**Assignment:**
The output must be the data, printed exactly as written.

..............................

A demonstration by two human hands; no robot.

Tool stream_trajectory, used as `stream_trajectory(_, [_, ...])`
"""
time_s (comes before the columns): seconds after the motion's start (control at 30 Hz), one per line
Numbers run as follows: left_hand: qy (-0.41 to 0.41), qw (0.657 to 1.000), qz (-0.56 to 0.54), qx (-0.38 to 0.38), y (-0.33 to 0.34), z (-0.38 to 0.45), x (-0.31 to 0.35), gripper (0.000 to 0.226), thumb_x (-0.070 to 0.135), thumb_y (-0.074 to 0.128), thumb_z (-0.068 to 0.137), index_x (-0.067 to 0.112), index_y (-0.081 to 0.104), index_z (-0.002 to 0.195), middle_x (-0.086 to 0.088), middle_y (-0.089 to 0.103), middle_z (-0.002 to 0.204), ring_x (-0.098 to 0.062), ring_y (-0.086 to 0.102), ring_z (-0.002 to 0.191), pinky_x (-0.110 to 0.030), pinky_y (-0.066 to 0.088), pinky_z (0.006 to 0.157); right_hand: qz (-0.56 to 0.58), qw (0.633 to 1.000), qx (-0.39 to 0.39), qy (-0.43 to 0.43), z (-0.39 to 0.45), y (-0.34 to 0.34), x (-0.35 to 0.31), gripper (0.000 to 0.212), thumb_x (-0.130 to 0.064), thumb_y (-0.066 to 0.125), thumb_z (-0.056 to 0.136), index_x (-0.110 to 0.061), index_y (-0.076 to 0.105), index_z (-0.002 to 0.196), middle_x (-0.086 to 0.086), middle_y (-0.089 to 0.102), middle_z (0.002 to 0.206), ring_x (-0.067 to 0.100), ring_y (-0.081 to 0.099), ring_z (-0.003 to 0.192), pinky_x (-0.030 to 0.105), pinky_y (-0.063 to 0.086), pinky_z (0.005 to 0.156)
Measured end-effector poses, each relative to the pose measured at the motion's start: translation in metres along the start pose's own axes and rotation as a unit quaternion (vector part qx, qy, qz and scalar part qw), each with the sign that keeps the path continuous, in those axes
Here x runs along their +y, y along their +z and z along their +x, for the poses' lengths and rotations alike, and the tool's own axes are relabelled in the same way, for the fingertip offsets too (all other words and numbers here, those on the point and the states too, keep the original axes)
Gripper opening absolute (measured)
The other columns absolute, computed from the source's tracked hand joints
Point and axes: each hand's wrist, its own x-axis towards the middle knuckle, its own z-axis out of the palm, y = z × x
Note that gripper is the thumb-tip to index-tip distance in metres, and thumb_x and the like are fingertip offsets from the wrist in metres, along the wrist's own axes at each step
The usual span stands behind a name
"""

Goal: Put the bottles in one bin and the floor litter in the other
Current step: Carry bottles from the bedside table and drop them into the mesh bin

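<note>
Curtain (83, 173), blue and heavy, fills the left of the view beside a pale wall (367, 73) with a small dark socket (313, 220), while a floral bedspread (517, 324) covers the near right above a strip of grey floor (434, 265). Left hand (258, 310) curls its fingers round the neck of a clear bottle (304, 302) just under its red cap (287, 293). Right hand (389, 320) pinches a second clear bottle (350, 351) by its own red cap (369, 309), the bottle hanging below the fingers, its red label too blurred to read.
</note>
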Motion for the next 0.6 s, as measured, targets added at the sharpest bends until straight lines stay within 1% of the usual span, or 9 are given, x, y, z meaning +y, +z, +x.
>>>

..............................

**Result for this exercise:**
A demonstration by two human hands; no robot.

Tool stream_trajectory, used as `stream_trajectory(_, [_, ...])`
"""
time_s (comes before the columns): seconds after the motion's start (control at 30 Hz), one per line
Numbers run as follows: left_hand: qy (-0.41 to 0.41), qw (0.657 to 1.000), qz (-0.56 to 0.54), qx (-0.38 to 0.38), y (-0.33 to 0.34), z (-0.38 to 0.45), x (-0.31 to 0.35), gripper (0.000 to 0.226), thumb_x (-0.070 to 0.135), thumb_y (-0.074 to 0.128), thumb_z (-0.068 to 0.137), index_x (-0.067 to 0.112), index_y (-0.081 to 0.104), index_z (-0.002 to 0.195), middle_x (-0.086 to 0.088), middle_y (-0.089 to 0.103), middle_z (-0.002 to 0.204), ring_x (-0.098 to 0.062), ring_y (-0.086 to 0.102), ring_z (-0.002 to 0.191), pinky_x (-0.110 to 0.030), pinky_y (-0.066 to 0.088), pinky_z (0.006 to 0.157); right_hand: qz (-0.56 to 0.58), qw (0.633 to 1.000), qx (-0.39 to 0.39), qy (-0.43 to 0.43), z (-0.39 to 0.45), y (-0.34 to 0.34), x (-0.35 to 0.31), gripper (0.000 to 0.212), thumb_x (-0.130 to 0.064), thumb_y (-0.066 to 0.125), thumb_z (-0.056 to 0.136), index_x (-0.110 to 0.061), index_y (-0.076 to 0.105), index_z (-0.002 to 0.196), middle_x (-0.086 to 0.086), middle_y (-0.089 to 0.102), middle_z (0.002 to 0.206), ring_x (-0.067 to 0.100), ring_y (-0.081 to 0.099), ring_z (-0.003 to 0.192), pinky_x (-0.030 to 0.105), pinky_y (-0.063 to 0.086), pinky_z (0.005 to 0.156)
Measured end-effector poses, each relative to the pose measured at the motion's start: translation in metres along the start pose's own axes and rotation as a unit quaternion (vector part qx, qy, qz and scalar part qw), each with the sign that keeps the path continuous, in those axes
Here x runs along their +y, y along their +z and z along their +x, for the poses' lengths and rotations alike, and the tool's own axes are relabelled in the same way, for the fingertip offsets too (all other words and numbers here, those on the point and the states too, keep the original axes)
Gripper opening absolute (measured)
The other columns absolute, computed from the source's tracked hand joints
Point and axes: each hand's wrist, its own x-axis towards the middle knuckle, its own z-axis out of the palm, y = z × x
Note that gripper is the thumb-tip to index-tip distance in metres, and thumb_x and the like are fingertip offsets from the wrist in metres, along the wrist's own axes at each step
The usual span stands behind a name
"""

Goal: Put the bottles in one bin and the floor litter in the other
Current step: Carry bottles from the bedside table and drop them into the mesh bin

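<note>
Curtain (83, 173), blue and heavy, fills the left of the view beside a pale wall (367, 73) with a small dark socket (313, 220), while a floral bedspread (517, 324) covers the near right above a strip of grey floor (434, 265). Left hand (258, 310) curls its fingers round the neck of a clear bottle (304, 302) just under its red cap (287, 293). Right hand (389, 320) pinches a second clear bottle (350, 351) by its own red cap (369, 309), the bottle hanging below the fingers, its red label too blurred to read.
</note>
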Motion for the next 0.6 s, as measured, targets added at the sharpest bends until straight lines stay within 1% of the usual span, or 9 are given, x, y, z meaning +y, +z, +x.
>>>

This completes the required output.